Si anima il dibattito intorno alla stagione olivicola, un “botta e risposta” tra il Consorzio Dop e l’Associazione per la Taggiasca del Ponente ligure.
Dopo l‘intervento del Consorzio Dop, quest’oggi arriva la replica dell’Associazione per la Taggiasca del Ponente ligure:
Ai numeri e all’analisi diffusa dal giovane gruppo di olivicoltori ha risposto in modo piccato il Consorzio con un intervento a gamba tesa che mira a delegittimare il lavoro e il percorso intrapreso. “Se vuole fare politica, Carlo Siffredi si dovrebbe dimettere dal Consorzio Dop – afferma Simone Rossi, presidente Associazione per la Taggiasca del ponente ligure – non può pensare di rappresentare unitariamente un’eccellenza ligure, come l’olio Dop, diffamando un’associazione e i suoi associati con accuse false e ingiustificate”.
Il Presidente del Consorzio di tutela della Dop Riviera ligure e vicepresidente Coldiretti, con delega all’olivicoltura, fa il gioco delle tre carte per nascondere una gestione fallimentare della denominazione di origine che a fronte di quasi più di 50.000 quintali di olio prodotto in Liguria quest’anno vede quello certificabile arrivare a soli 6.500 quintali, ovvero neppure il 15% del totale, percentuale assai simile a quella degli anni passati. Che la Dop non scaldi i cuori degli olivicoltori liguri è poi certificato anche dai numeri dati dallo stesso Siffredi: 550 olivicoltori hanno aderito al Patto di Filiera, contro i più di 7000 che fanno parte del comprensorio della Dop. “Anziché fare una sana autocritica sulle mancanze di una Dop che non è mai decollata, nonostante milioni e milioni di euro di finanziamenti pubblici – afferma Simone Rossi – il presidente Siffredi cerca di spostare l’attenzione, e di questo lo ringraziamo, su una giovane associazione che ha tenuto alta la bandiera della Liguria e della sua varietà più rappresentativa, la Taggiasca, in questa campagna olearia. Non possiamo però tollerare che vengano raccontate menzogne”.
I numeri forniti dall’Associazione sono reali. L’Associazione per la Taggiasca del Ponente ligure ha e sta comprando olive destinate alla salamoia al prezzo di 22-25 euro “alla quarta” mentre quelle destinate all’olio extra vergine di oliva sono state acquistate, nel corso della stagione, dai 15 ai 19 euro “alla quarta”, in relazione anche alla resa delle olive. Tutte queste olive sono state controllate tramite fascicolo aziendale, dichiarazione da parte dei produttori e pagamenti tracciati; guarda caso con la stessa procedura che viene utilizzata per le olive atte a diventare Dop. “Come non costringiamo i nostri associati ad avvalersi del servizio di Dna certificato, così non li obblighiamo a certificare olio Dop – afferma Simone Rossi – la scelta imprenditoriale deve essere libera e dettata da motivazioni economiche. Ovviamente festeggiamo il successo di una certificazione, quella Dna controllato, che sta riscuotendo sempre più consensi da parte degli imprenditori liguri, della Grande Distribuzione e dei consumatori”.

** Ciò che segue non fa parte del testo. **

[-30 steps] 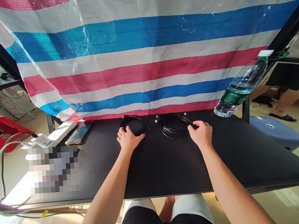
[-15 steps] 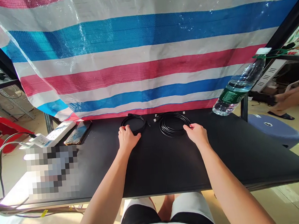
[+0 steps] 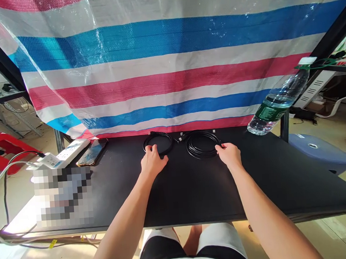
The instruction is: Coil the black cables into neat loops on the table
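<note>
Two black coiled cables lie at the back of the black table. My left hand rests on the near edge of the smaller left coil, fingers curled over it. My right hand pinches the right rim of the larger right coil. Both coils lie flat on the table, their plug ends pointing toward the striped tarp.
A striped red, white and blue tarp hangs behind the table. A water bottle stands at the back right. A phone and a white power strip lie at the left. A blue stool and a red stool flank the table.
Both hands stay on their coils with only slight shifts; the left hand has slid a little right. A person walking at the far right has left the view.
</note>
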Demonstrator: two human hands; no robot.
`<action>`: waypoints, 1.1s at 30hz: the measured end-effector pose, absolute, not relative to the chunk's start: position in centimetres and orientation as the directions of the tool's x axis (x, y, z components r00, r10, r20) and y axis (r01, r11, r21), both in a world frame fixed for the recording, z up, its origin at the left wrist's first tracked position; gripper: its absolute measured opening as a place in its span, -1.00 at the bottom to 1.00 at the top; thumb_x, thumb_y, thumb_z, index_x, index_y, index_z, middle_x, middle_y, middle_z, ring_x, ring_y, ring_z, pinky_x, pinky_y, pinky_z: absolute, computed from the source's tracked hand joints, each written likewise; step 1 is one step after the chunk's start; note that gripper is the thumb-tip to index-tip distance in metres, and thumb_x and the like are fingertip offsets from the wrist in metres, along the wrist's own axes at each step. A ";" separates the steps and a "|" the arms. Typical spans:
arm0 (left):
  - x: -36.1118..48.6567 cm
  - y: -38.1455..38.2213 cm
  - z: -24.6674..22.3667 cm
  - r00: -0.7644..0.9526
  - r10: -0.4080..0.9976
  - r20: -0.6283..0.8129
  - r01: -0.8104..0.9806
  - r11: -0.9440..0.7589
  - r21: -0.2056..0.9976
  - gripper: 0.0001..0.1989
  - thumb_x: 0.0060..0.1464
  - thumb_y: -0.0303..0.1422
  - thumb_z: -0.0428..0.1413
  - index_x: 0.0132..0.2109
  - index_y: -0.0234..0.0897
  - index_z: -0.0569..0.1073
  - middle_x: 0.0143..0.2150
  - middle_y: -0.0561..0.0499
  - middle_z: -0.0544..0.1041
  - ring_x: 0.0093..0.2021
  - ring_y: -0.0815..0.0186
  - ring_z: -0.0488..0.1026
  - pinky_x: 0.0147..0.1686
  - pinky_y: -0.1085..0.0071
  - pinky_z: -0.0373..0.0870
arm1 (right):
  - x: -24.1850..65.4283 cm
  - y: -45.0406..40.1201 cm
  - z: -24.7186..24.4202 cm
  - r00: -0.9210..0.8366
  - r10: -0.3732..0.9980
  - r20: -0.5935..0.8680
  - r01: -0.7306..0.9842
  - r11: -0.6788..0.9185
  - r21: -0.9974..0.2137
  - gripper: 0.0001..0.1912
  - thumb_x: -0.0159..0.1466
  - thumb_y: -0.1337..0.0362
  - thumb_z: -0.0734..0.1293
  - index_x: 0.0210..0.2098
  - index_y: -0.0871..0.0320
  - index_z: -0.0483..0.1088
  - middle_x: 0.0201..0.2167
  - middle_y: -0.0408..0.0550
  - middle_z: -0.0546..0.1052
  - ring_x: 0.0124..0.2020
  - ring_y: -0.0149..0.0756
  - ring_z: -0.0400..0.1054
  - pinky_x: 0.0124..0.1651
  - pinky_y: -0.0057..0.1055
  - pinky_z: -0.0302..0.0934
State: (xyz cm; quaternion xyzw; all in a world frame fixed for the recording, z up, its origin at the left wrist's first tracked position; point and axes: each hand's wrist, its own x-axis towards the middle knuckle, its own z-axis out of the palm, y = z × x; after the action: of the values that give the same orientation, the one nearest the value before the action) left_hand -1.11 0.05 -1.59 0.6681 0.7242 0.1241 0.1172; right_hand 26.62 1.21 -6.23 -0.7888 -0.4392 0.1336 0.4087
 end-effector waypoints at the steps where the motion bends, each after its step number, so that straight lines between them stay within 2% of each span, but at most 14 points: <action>1: -1.1 0.0 -1.6 -0.083 0.997 0.001 0.935 0.078 0.346 -0.47 0.06 -0.18 0.07 0.18 -0.21 0.28 0.24 -0.24 0.22 0.01 0.05 0.50 -0.08 0.22 0.44 | 26.5 1.2 -6.2 0.588 0.794 0.154 0.569 -0.271 -0.776 -0.80 -0.03 0.18 0.36 -0.69 0.03 0.29 -0.70 -0.03 0.43 -0.52 -0.13 0.37 -0.43 -0.31 0.12; 5: -1.1 0.0 -1.8 -0.098 0.995 0.029 0.918 0.079 0.389 -0.45 0.05 -0.19 0.10 0.18 -0.21 0.29 0.23 -0.23 0.23 -0.02 0.07 0.51 -0.08 0.21 0.45 | 26.0 1.2 -6.1 0.650 0.739 0.179 0.414 -0.148 -0.898 -0.82 -0.05 0.15 0.36 -0.65 0.06 0.31 -0.74 -0.13 0.37 -0.57 -0.21 0.32 -0.44 -0.33 0.12; 7: -1.1 0.1 -2.0 -0.098 0.993 0.069 0.903 0.060 0.425 -0.45 0.03 -0.19 0.11 0.18 -0.21 0.29 0.22 -0.22 0.24 -0.02 0.07 0.51 -0.09 0.20 0.46 | 25.6 1.1 -5.9 0.670 0.721 0.178 0.260 -0.004 -0.966 -0.77 -0.07 0.08 0.37 -0.56 0.09 0.34 -0.72 -0.17 0.37 -0.58 -0.26 0.30 -0.47 -0.35 0.12; 9: -1.1 0.2 -2.4 -0.087 0.987 0.135 0.879 0.013 0.477 -0.44 0.03 -0.17 0.11 0.17 -0.23 0.30 0.20 -0.23 0.27 0.02 0.04 0.48 -0.07 0.17 0.46 | 25.3 1.1 -5.6 0.674 0.706 0.215 0.144 0.160 -0.977 -0.66 -0.09 -0.03 0.39 -0.49 0.11 0.36 -0.70 -0.19 0.38 -0.60 -0.30 0.28 -0.50 -0.37 0.13; 12: -1.2 0.4 -3.2 -0.015 0.959 0.283 0.816 -0.152 0.557 -0.42 0.01 -0.09 0.13 0.14 -0.25 0.34 0.14 -0.23 0.33 0.12 -0.01 0.39 0.02 0.12 0.41 | 24.7 0.8 -5.2 0.667 0.671 0.324 0.117 0.335 -0.935 -0.55 -0.13 -0.12 0.41 -0.46 0.12 0.38 -0.68 -0.21 0.38 -0.61 -0.35 0.27 -0.52 -0.39 0.14; 16: -0.9 0.3 -4.0 0.222 0.880 0.421 0.672 -0.451 0.588 -0.39 -0.02 -0.03 0.15 0.12 -0.26 0.37 0.13 -0.23 0.39 0.17 -0.01 0.32 0.13 0.05 0.30 | 24.1 0.3 -4.9 0.599 0.687 0.412 0.131 0.424 -0.896 -0.53 -0.12 -0.13 0.44 -0.45 0.13 0.40 -0.66 -0.20 0.40 -0.61 -0.38 0.27 -0.52 -0.40 0.17; 18: -0.4 0.0 -4.2 0.361 0.837 0.411 0.595 -0.546 0.590 -0.43 -0.02 -0.04 0.17 0.08 -0.25 0.40 0.10 -0.22 0.44 0.14 0.01 0.34 0.12 0.04 0.29 | 23.8 0.1 -4.9 0.547 0.716 0.434 0.124 0.444 -0.887 -0.54 -0.10 -0.13 0.45 -0.44 0.13 0.40 -0.66 -0.19 0.41 -0.62 -0.39 0.26 -0.52 -0.40 0.17; 21: 0.5 -0.3 -4.5 0.458 0.806 0.374 0.516 -0.584 0.627 -0.69 0.08 -0.12 0.10 -0.12 -0.21 0.48 -0.09 -0.13 0.55 0.00 0.09 0.44 0.05 0.06 0.32 | 23.3 -0.1 -4.9 0.485 0.755 0.442 0.092 0.458 -0.884 -0.56 -0.10 -0.11 0.46 -0.46 0.12 0.40 -0.66 -0.20 0.41 -0.64 -0.41 0.23 -0.53 -0.40 0.16; 24: 1.2 -0.1 -4.9 0.358 0.854 0.376 0.430 -0.509 0.746 -0.78 0.18 -0.22 -0.03 -0.29 -0.20 0.43 -0.30 -0.07 0.57 -0.21 0.21 0.50 -0.08 0.17 0.38 | 23.0 -0.1 -5.0 0.443 0.776 0.450 0.072 0.469 -0.880 -0.58 -0.10 -0.09 0.47 -0.48 0.11 0.41 -0.66 -0.18 0.41 -0.63 -0.41 0.22 -0.53 -0.40 0.13; 27: 1.4 0.3 -5.3 0.177 0.920 0.349 0.248 -0.385 0.889 -0.77 0.19 -0.17 -0.08 -0.31 -0.20 0.34 -0.45 0.02 0.50 -0.43 0.32 0.44 -0.34 0.34 0.39 | 23.2 0.0 -5.3 0.422 0.774 0.471 0.110 0.472 -0.875 -0.59 -0.03 -0.11 0.40 -0.46 0.11 0.43 -0.60 -0.13 0.44 -0.60 -0.38 0.22 -0.51 -0.39 0.12; 30: 1.1 0.5 -5.3 0.050 0.950 0.307 0.143 -0.312 0.939 -0.71 0.16 -0.08 -0.07 -0.32 -0.20 0.30 -0.61 0.16 0.31 -0.62 0.42 0.23 -0.57 0.47 0.19 | 24.0 0.2 -5.6 0.514 0.713 0.477 0.286 0.382 -0.879 -0.57 0.12 -0.11 0.24 -0.40 0.12 0.46 -0.50 -0.02 0.50 -0.51 -0.28 0.29 -0.43 -0.32 0.19; 33: 0.4 0.4 -4.8 -0.019 0.943 0.331 0.147 -0.325 0.934 -0.67 0.10 -0.04 -0.02 -0.40 -0.21 0.29 -0.66 0.20 0.17 -0.64 0.47 0.08 -0.61 0.49 0.03 | 25.3 0.4 -5.7 0.597 0.630 0.497 0.575 0.096 -0.813 -0.63 0.16 0.03 0.20 -0.28 0.16 0.48 -0.31 0.10 0.56 -0.26 -0.11 0.38 -0.16 -0.18 0.27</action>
State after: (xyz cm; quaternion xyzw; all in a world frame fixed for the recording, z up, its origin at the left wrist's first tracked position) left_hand 0.42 0.42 -4.78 0.5998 0.4546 0.5502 0.3617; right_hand 25.26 0.40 -5.70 -0.6719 -0.4483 0.0235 0.5891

La divisione politica sul futuro della Dop Taggiasca, che vede Carlo Siffredi, in qualità di vicepresidente Coldiretti, e l’Associazione Taggiasca per il Ponente ligure su posizioni opposte non deve influenzare la verità dei fatti. “Riteniamo oggi, ancor più di ieri, visto il successo della certificazione Dna controllato – afferma Rossi – che la Taggiasca, varietà simbolo della Liguria, rappresenti un valore per tutto il territorio. Un valore costruito nel tempo che non deve essere privatizzato. Non vorremmo proprio che l’insuccesso ormai conclamato dell’olio Dop Riviera ligure si trasferisca a quello di una futuribile Dop Taggiasca”.
L’Associazione Taggiasca del Ponente ligure fa proprio il motto di Henry Ford: “C’è vero progresso solo quando i vantaggi di una nuova tecnologia diventano per tutti”. E conclude così Rossi: “Per tutti, non solo per qualche produttore o industriale e per quei pochi che siedono su poltrone importanti”.